» **About this exercise**: Set down each line of the data below exactly.

» **Given data**:
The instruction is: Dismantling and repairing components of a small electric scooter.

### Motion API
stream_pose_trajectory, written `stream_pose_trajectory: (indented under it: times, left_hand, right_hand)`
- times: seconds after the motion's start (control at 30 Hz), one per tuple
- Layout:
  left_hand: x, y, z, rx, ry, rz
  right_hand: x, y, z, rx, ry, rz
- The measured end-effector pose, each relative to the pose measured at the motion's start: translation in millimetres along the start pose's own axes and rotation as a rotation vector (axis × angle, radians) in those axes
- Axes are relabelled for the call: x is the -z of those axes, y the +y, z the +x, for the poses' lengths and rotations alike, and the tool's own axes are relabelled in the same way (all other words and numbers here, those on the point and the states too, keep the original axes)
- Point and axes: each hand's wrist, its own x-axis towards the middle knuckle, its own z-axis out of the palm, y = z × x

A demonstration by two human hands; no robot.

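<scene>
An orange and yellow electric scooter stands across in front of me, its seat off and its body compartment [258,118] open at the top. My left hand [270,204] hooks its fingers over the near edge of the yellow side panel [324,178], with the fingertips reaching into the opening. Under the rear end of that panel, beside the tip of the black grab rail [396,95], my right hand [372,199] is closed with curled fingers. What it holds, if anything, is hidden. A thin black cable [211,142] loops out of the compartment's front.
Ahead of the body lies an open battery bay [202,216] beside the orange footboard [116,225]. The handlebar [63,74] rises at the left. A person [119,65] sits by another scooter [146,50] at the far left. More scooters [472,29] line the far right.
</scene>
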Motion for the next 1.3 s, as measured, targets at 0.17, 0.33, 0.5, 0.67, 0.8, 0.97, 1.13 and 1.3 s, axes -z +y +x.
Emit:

» **Written answer**:
The instruction is: Dismantling and repairing components of a small electric scooter.

### Motion API
stream_pose_trajectory, written `stream_pose_trajectory: (indented under it: times, left_hand, right_hand)`
- times: seconds after the motion's start (control at 30 Hz), one per tuple
- Layout:
  left_hand: x, y, z, rx, ry, rz
  right_hand: x, y, z, rx, ry, rz
- The measured end-effector pose, each relative to the pose measured at the motion's start: translation in millimetres along the start pose's own axes and rotation as a rotation vector (axis × angle, radians) in those axes
- Axes are relabelled for the call: x is the -z of those axes, y the +y, z the +x, for the poses' lengths and rotations alike, and the tool's own axes are relabelled in the same way (all other words and numbers here, those on the point and the states too, keep the original axes)
- Point and axes: each hand's wrist, its own x-axis towards the middle knuckle, its own z-axis out of the palm, y = z × x

A demonstration by two human hands; no robot.

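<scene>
An orange and yellow electric scooter stands across in front of me, its seat off and its body compartment [258,118] open at the top. My left hand [270,204] hooks its fingers over the near edge of the yellow side panel [324,178], with the fingertips reaching into the opening. Under the rear end of that panel, beside the tip of the black grab rail [396,95], my right hand [372,199] is closed with curled fingers. What it holds, if anything, is hidden. A thin black cable [211,142] loops out of the compartment's front.
Ahead of the body lies an open battery bay [202,216] beside the orange footboard [116,225]. The handlebar [63,74] rises at the left. A person [119,65] sits by another scooter [146,50] at the far left. More scooters [472,29] line the far right.
</scene>
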Motion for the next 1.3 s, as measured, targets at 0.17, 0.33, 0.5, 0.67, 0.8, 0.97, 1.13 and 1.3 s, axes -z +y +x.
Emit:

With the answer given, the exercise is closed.